QFAB Bioinformatics is a Queensland-based organisation concerned with the provision of resources in bioinformatics, biostatistics and specialised computing platforms. QFAB operates Australia-wide and is a key contributor to the EMBL Australia Bioinformatics Resource.

History 
QFAB was established in 2007,
with funding from the Queensland Government's National and International Research Alliances Program, as a joint venture between The University of Queensland, Queensland University of Technology, Griffith University, CSIRO’s Australian eHealth Research Centre and the Queensland Government’s Department of Agriculture, Fisheries and Forestry.

Mark Ragan from the Institute of Molecular Bioscience (IMB) and Anthony Maeder from the Australian eHealth Research Centre led QFAB's establishment and appointed Jeremy Barker as CEO (2007–2014) to address three critical issues then facing bioinformatics in Queensland:
 integrated data and high-performance computing in a secure environment
 affordable network bandwidth
 access to expert personnel

In 2015, Dominique Gorse became CEO of QFAB and led the strategic alliance with QCIF, the Queensland Cyber Infrastructure Foundation; the two organisations merged in April 2016. QCIF operates significant high-performance computing, cloud computing and data storage resources, is part of the national eResearch infrastructure.

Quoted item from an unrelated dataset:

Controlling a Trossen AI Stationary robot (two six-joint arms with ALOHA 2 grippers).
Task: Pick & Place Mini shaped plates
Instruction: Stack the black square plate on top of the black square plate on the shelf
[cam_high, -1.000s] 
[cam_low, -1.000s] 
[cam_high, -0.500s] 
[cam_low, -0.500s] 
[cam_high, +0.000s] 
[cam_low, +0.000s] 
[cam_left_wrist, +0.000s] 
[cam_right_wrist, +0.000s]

Queensland Cyber Infrastructure Foundation 
QFAB Bioinformatics is a unit of the Queensland Cyber Infrastructure Foundation (QCIF), a not-for-profit member-based organisation.

Members
Central Queensland University
Griffith University
James Cook University
Queensland University of Technology
The University of Queensland
University of Southern Queensland

Affiliate member
University of the Sunshine Coast

Galaxy Australia 
QFAB and QCIF, together with the University of Melbourne's Melbourne Bioinformatics, and the University of Queensland's Research Computing Centre jointly built and operate Galaxy Australia, which is a major feature of the Genomics Virtual Laboratory,
based on the Galaxy (computational biology) scientific workflow system.